Tor Bug Tracker & Wiki blackhole at torproject.org
Thu Aug 20 09:06:42 UTC 2015


#16861: Pad Tor connections to collapse netflow records
-----------------------------+--------------------------
     Reporter:  mikeperry    |      Owner:  mikeperry
         Type:  enhancement  |     Status:  needs_review
     Priority:  normal       |  Milestone:
    Component:  Tor          |    Version:
   Resolution:               |   Keywords:
Actual Points:               |  Parent ID:
       Points:               |
-----------------------------+--------------------------

Comment (by yawning):

 Replying to [comment:13 mikeperry]:
 > Ok, I just pushed fixes for Nick's review to the neflow_padding-squashed
 branch, and have a new squashed patch at
 https://gitweb.torproject.org/mikeperry/tor.git/commit/?h=netflow_padding-
 squashed2.

 I'll look at this when I have a moment, which realistically will probably
 be sometime next week.  But chiming in a bit on your comments...

 I'd like to see how this interacts with the circuit scheduler since we can
 avoid sending padding if we have user payload to transmit instead.  If you
 do that already, great.  If not, interactions here need to be carefully
 considered (and the relevant optimizations made).

 [snip]

 > I'm still now sure what to do about the following:
 >  * Is there a way to test for a slow gettimeofday()? I noticed some
 TIME_IS_FAST ifdefs in util.c, but nothing sets that define.
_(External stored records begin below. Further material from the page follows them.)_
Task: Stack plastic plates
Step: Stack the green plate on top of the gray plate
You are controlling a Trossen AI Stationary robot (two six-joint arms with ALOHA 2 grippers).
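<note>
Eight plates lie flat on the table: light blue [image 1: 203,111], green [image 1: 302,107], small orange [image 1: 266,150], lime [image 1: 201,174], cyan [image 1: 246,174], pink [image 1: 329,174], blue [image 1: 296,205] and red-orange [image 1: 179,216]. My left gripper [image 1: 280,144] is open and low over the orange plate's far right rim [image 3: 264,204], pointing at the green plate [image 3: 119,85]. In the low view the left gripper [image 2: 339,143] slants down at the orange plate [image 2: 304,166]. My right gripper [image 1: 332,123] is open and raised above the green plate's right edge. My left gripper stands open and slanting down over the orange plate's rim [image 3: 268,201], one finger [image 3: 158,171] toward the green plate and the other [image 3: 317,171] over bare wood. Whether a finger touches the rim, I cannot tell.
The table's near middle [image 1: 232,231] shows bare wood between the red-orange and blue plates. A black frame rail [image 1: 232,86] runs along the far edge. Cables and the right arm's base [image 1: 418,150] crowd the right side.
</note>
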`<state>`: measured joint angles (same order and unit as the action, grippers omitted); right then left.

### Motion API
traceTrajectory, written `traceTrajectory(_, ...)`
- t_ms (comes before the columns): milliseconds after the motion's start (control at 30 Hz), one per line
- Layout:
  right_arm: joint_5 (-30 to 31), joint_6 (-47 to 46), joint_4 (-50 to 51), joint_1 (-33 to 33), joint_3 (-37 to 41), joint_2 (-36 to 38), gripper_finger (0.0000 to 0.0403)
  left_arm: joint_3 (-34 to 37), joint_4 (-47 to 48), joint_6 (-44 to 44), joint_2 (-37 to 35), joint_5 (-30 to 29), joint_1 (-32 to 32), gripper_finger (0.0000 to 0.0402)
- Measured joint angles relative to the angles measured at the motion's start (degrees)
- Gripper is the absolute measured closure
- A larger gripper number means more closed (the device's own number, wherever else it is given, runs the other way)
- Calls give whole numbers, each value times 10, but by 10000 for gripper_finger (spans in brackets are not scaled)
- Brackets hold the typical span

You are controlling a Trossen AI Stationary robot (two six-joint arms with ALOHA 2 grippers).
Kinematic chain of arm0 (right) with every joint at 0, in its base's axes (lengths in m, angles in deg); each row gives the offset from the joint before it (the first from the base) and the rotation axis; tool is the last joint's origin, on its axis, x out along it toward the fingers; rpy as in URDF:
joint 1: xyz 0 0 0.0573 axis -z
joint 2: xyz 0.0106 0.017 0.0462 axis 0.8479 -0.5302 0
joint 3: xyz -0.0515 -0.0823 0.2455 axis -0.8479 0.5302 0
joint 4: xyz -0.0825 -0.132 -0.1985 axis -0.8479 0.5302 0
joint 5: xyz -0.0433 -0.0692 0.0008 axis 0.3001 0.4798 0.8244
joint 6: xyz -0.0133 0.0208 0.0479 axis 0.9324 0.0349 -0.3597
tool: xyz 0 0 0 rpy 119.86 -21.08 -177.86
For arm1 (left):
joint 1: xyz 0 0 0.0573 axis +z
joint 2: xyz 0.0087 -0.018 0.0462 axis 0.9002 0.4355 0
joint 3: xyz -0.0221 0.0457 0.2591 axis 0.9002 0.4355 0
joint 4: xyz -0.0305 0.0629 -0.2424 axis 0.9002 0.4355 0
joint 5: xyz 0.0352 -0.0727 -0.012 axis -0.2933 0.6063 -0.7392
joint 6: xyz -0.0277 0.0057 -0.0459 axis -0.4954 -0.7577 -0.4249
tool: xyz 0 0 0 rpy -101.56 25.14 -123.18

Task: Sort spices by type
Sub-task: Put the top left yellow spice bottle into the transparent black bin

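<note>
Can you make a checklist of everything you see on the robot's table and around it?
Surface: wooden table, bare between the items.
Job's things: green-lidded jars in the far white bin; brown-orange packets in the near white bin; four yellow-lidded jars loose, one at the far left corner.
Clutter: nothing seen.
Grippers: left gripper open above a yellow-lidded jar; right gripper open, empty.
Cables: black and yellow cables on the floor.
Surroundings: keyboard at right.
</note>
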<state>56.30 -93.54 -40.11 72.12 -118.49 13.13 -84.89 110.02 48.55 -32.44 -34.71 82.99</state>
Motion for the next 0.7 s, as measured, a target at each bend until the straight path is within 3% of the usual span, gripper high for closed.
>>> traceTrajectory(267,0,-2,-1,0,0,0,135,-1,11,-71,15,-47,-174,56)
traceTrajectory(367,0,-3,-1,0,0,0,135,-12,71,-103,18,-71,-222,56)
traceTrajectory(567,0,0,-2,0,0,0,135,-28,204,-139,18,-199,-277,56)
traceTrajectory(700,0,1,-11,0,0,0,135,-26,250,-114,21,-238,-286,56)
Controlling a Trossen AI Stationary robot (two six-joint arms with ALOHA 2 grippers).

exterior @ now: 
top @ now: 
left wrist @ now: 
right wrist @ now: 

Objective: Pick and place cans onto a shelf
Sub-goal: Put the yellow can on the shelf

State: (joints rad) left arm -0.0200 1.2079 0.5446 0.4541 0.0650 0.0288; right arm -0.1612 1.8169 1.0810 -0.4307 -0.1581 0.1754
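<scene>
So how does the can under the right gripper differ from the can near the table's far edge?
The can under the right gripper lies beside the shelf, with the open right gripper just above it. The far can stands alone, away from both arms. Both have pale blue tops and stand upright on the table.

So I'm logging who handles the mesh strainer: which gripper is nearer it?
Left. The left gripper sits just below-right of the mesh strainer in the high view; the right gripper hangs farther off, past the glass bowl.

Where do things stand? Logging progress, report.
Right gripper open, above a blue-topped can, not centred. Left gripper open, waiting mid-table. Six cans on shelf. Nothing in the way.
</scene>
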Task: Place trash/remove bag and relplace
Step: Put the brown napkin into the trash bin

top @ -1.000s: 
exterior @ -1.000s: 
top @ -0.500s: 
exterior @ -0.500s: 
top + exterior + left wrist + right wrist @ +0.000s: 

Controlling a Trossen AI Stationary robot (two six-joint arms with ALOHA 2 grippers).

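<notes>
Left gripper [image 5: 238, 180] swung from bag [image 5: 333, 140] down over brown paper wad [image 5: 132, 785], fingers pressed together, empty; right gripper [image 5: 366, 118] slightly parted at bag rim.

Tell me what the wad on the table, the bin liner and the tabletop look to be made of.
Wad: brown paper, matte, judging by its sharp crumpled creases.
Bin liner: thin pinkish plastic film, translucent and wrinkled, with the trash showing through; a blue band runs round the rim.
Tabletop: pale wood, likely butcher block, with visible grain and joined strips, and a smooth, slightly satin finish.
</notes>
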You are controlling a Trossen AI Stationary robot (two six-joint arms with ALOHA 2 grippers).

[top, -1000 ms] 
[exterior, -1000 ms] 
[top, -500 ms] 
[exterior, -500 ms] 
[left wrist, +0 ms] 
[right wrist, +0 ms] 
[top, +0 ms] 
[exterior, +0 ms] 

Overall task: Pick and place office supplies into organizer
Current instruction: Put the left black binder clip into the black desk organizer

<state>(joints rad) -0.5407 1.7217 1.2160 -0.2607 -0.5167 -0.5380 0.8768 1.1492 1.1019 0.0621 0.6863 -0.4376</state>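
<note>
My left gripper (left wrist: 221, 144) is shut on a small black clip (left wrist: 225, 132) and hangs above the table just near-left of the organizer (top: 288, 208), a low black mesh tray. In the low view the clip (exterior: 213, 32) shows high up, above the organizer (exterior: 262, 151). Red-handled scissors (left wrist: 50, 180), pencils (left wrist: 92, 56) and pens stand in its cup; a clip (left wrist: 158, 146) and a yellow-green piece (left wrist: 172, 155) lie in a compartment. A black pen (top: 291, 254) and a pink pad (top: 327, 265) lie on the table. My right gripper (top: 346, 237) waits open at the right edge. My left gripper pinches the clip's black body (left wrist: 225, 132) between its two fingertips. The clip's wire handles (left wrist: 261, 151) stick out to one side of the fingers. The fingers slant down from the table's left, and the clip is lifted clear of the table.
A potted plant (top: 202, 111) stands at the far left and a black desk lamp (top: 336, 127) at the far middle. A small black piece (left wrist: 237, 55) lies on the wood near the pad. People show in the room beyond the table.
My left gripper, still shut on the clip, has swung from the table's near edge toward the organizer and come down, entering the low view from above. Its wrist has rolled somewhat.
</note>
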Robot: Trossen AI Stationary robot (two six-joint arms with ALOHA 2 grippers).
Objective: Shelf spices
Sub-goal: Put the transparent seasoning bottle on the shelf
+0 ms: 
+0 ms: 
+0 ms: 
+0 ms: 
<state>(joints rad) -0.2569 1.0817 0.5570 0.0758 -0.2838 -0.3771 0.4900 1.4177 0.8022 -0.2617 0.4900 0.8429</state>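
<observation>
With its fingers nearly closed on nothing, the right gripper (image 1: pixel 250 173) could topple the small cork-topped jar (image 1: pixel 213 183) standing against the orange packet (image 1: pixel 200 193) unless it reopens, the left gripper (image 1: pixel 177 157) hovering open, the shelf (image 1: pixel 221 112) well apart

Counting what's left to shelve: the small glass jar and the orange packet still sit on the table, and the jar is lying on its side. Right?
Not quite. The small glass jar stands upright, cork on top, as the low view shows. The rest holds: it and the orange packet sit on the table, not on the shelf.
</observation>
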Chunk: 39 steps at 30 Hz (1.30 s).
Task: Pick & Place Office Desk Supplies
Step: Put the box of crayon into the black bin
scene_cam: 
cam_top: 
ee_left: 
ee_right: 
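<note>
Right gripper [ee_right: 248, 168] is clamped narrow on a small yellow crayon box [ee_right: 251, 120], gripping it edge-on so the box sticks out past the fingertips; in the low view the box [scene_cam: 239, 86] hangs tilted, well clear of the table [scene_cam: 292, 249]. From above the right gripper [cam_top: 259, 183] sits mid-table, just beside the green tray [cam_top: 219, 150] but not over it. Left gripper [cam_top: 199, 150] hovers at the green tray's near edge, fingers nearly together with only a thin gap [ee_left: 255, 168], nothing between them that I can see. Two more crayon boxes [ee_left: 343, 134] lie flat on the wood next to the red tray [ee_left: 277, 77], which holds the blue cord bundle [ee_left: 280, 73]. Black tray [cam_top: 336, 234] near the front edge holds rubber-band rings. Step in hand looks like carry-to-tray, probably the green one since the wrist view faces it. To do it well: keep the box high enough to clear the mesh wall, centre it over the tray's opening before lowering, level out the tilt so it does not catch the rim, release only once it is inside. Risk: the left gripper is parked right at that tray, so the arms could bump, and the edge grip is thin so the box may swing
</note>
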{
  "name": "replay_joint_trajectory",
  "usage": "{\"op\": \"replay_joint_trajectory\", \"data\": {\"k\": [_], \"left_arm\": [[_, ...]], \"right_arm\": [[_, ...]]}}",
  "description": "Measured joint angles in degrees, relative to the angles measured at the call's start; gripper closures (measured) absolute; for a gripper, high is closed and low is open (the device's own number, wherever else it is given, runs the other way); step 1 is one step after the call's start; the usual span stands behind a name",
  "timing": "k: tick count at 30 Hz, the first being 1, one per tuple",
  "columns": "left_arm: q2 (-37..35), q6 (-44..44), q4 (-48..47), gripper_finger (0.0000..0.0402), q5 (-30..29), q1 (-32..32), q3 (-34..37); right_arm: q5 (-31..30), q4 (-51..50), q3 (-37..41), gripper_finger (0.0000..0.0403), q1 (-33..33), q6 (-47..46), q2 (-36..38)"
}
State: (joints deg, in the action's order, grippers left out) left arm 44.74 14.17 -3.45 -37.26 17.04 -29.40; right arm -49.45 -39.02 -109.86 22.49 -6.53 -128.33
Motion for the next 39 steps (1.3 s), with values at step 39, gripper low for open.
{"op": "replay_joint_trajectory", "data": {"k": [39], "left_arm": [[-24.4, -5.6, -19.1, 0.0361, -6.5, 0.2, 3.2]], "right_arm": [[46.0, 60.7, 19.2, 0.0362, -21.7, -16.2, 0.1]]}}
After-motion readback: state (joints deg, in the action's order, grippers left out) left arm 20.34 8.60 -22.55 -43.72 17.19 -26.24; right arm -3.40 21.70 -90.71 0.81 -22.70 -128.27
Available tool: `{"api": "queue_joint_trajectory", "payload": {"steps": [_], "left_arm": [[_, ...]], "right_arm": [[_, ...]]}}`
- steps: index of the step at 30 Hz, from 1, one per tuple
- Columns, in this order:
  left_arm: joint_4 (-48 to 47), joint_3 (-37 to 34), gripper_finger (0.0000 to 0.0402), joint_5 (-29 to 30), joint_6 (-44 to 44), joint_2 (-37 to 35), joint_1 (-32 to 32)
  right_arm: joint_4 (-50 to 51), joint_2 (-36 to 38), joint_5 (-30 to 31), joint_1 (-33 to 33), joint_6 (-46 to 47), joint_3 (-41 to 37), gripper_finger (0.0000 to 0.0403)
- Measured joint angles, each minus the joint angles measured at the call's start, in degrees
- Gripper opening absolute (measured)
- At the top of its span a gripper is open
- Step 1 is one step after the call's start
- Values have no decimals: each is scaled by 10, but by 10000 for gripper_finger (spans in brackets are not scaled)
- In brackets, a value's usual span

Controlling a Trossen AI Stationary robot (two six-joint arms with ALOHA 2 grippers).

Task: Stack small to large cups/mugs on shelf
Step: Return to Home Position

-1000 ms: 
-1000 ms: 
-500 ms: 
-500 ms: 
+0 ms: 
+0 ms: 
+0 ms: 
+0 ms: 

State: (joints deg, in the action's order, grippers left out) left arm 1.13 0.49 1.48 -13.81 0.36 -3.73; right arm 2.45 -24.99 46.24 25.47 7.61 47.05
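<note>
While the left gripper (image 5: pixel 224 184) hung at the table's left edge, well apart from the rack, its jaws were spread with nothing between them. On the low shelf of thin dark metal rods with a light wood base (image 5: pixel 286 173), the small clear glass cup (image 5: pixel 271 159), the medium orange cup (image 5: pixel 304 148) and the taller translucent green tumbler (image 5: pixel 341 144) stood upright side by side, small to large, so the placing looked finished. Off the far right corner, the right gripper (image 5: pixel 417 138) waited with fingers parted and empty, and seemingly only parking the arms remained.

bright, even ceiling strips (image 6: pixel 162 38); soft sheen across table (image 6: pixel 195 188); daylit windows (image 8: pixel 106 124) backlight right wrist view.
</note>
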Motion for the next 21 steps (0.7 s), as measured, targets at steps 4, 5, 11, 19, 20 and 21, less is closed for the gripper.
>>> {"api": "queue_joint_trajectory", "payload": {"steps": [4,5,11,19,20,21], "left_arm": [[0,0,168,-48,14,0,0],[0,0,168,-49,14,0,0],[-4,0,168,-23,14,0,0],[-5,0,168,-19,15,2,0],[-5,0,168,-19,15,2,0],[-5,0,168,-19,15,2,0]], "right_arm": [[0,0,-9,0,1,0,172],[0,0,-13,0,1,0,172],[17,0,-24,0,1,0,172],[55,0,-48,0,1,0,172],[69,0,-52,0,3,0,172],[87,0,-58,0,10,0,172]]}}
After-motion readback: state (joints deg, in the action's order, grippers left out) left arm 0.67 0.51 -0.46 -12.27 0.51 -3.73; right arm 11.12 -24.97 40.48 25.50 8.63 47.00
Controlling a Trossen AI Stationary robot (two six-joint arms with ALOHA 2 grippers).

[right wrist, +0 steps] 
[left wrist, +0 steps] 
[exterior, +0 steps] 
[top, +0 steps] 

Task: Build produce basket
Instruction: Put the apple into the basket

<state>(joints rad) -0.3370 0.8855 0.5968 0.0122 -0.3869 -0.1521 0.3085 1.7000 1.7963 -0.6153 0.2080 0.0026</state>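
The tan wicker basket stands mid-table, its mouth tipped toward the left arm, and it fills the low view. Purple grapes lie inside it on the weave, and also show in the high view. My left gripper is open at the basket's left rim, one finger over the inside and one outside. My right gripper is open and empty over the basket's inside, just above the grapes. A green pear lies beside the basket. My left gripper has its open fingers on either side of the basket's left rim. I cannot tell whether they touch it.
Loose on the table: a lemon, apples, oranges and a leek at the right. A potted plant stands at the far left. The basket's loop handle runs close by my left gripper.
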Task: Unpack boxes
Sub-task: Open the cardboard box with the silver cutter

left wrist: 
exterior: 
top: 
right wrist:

We *can* use
 time() if we need to, and it will still work fine, but we'll end up
 sending more padding due to truncation error in that case (which is why I
 added timestamp_active_highres in the first place).

 Systems with a slow `gettimeofday()` will likely have a slow `time()` as
 well, so I don't see much of a point here.  The only systems I can think
 of that fall under this that are relays are old Linux (who cares) and some
 of the BSD variants (FreeBSD in certain virtualization envs in particular,
 may be fixed).

 What matters here is "does the OS vDSO certain libc calls".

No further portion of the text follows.